• _What is being asked_:
Write out every entry exactly; the pictures do not belong in the copy.

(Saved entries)
^^^^
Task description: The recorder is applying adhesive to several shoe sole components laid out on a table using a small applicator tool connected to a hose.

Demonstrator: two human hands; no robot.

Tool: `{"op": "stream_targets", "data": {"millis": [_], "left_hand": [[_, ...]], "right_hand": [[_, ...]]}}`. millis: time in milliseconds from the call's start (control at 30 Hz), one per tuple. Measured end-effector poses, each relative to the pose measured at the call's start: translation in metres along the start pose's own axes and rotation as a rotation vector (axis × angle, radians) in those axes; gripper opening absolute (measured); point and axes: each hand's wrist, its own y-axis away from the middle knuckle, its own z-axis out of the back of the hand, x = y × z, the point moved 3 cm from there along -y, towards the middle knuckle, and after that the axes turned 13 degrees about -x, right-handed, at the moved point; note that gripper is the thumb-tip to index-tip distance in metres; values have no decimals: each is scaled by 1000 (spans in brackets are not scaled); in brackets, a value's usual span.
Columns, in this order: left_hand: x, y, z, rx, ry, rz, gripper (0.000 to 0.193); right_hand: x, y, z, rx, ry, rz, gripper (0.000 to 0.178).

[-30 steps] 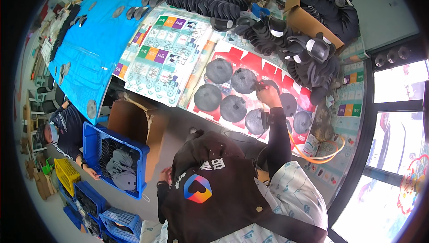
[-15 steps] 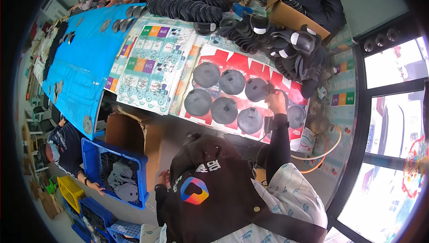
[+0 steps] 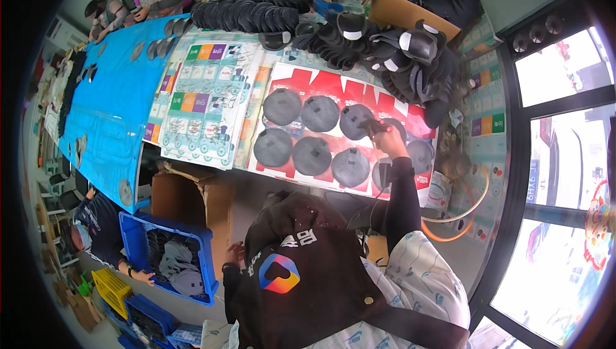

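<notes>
Over a red and white printed sheet [image 3: 321, 79] on the table, my right hand [image 3: 389, 140] is closed around something small and dark that I cannot make out. It hovers just right of a round dark grey disc [image 3: 355, 118] in the far row. Several similar discs lie in two rows, among them a far-left disc [image 3: 282, 106], a near-left disc [image 3: 273, 147] and a near-middle disc [image 3: 350, 167]. My right forearm partly covers one disc in the near row. My left hand [image 3: 236, 253] hangs beside my dark apron, off the table; its fingers are too small to read.
Dark curved pieces [image 3: 417, 67] pile up behind the sheet, with a cardboard box [image 3: 410, 12] beyond. A printed board [image 3: 212, 99] and a blue-covered table [image 3: 115, 105] extend leftward. A co-worker reaches to a blue crate [image 3: 208, 265]. Hoses [image 3: 449, 237] loop at right.
The view has shifted slightly, so the table sits further left. My right hand stays near the far row's discs, and a disc to its right has come into sight. My left hand still hangs.
</notes>
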Motion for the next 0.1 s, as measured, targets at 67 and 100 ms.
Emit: {"op": "stream_targets", "data": {"millis": [67,100], "left_hand": [[1,-1,-6,32,213,86,36],[3,-3,-9,38,207,87,36]], "right_hand": [[6,-3,2,-120,307,97,22],[10,-2,2,-193,390,158,23]]}}
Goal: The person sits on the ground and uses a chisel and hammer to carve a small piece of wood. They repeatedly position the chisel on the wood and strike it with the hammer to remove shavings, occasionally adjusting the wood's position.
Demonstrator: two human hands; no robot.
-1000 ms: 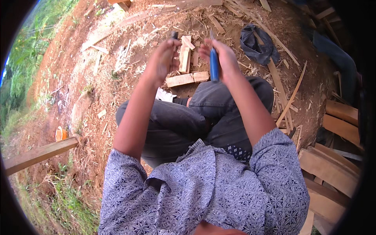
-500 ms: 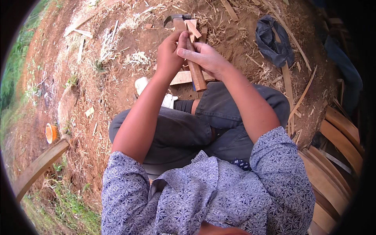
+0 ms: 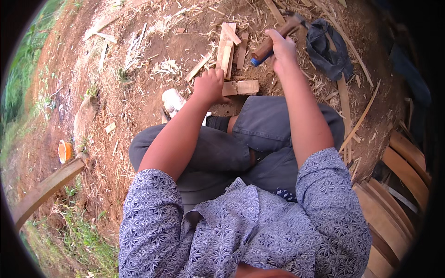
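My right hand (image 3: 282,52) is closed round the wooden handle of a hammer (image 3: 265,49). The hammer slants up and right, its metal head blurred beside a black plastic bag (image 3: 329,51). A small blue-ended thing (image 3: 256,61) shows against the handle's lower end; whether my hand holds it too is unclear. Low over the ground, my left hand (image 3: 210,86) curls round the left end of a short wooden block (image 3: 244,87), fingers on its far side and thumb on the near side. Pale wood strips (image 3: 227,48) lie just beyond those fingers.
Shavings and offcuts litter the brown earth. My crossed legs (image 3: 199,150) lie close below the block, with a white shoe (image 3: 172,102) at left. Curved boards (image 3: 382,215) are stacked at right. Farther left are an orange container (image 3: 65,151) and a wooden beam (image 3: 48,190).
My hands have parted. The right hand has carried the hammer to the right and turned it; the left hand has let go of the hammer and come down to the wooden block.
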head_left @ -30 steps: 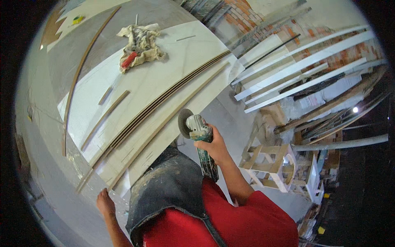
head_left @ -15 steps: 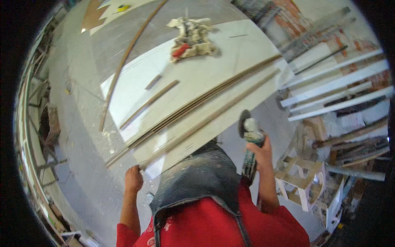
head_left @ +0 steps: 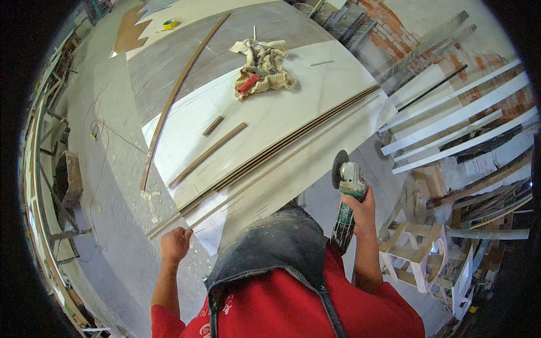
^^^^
• _Your solution_:
Task description: The recorder is applying adhesive to several shoe sole components laid out on a table using a small applicator tool connected to a hose.

Demonstrator: two human hands; no robot.

Tool: `{"op": "stream_targets", "data": {"millis": [_], "left_hand": [[_, ...]], "right_hand": [[_, ...]]}}`. millis: time in milliseconds from the call's start (control at 30 Hz), one per tuple. Measured end-effector poses, each relative to the pose measured at the call's start: translation in metres along the start pose's own axes and rotation as a rotation vector (axis × angle, radians) in those axes; gripper opening absolute (measured); point and axes: each hand's wrist, its own y-axis away from the middle knuckle, its own z-axis out of the back of the hand, x = y × z, the point moved 3 cm from there along -y, towards the middle knuckle, and after that the axes turned 13 degrees about -x, right-handed, at the moved point; note that gripper is the thumb-tip to index-tip distance in metres; values have no decimals: each is scaled by 1000 (spans in brackets are not scaled); in brackets, a value's usual span.
Columns, in this order: left_hand: x, y, z, rx, ry, rz, gripper (0.000 to 0.193); right_hand: x, y, z, rx, ry, rz, gripper (0.000 to 0.178).

[-30 steps] 
[-15 steps] 
[+0 steps] 

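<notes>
Over a red and white printed sheet [image 3: 321, 79] on the table, my right hand [image 3: 389, 140] is closed around something small and dark that I cannot make out. It hovers just right of a round dark grey disc [image 3: 355, 118] in the far row. Several similar discs lie in two rows, among them a far-left disc [image 3: 282, 106], a near-left disc [image 3: 273, 147] and a near-middle disc [image 3: 350, 167]. My right forearm partly covers one disc in the near row. My left hand [image 3: 236, 253] hangs beside my dark apron, off the table; its fingers are too small to read.
Dark curved pieces [image 3: 417, 67] pile up behind the sheet, with a cardboard box [image 3: 410, 12] beyond. A printed board [image 3: 212, 99] and a blue-covered table [image 3: 115, 105] extend leftward. A co-worker reaches to a blue crate [image 3: 208, 265]. Hoses [image 3: 449, 237] loop at right.
The view has shifted slightly, so the table sits further left. My right hand stays near the far row's discs, and a disc to its right has come into sight. My left hand still hangs.
</notes>
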Motion for the next 0.1 s, as measured, targets at 67 and 100 ms.
Emit: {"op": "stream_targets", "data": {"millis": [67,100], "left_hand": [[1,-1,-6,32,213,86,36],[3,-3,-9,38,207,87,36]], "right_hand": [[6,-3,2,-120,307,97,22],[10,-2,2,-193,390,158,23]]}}
Goal: The person sits on the ground and uses a chisel and hammer to carve a small piece of wood. They repeatedly position the chisel on the wood and strike it with the hammer to remove shavings, occasionally adjusting the wood's position.
Demonstrator: two human hands; no robot.
-1000 ms: 
-500 ms: 
+0 ms: 
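My right hand (image 3: 282,52) is closed round the wooden handle of a hammer (image 3: 265,49). The hammer slants up and right, its metal head blurred beside a black plastic bag (image 3: 329,51). A small blue-ended thing (image 3: 256,61) shows against the handle's lower end; whether my hand holds it too is unclear. Low over the ground, my left hand (image 3: 210,86) curls round the left end of a short wooden block (image 3: 244,87), fingers on its far side and thumb on the near side. Pale wood strips (image 3: 227,48) lie just beyond those fingers.
Shavings and offcuts litter the brown earth. My crossed legs (image 3: 199,150) lie close below the block, with a white shoe (image 3: 172,102) at left. Curved boards (image 3: 382,215) are stacked at right. Farther left are an orange container (image 3: 65,151) and a wooden beam (image 3: 48,190).
My hands have parted. The right hand has carried the hammer to the right and turned it; the left hand has let go of the hammer and come down to the wooden block.
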head_left @ -30 steps: 
head_left @ -15 steps: 
head_left @ +0 steps: 

Nothing else is needed to complete the exercise.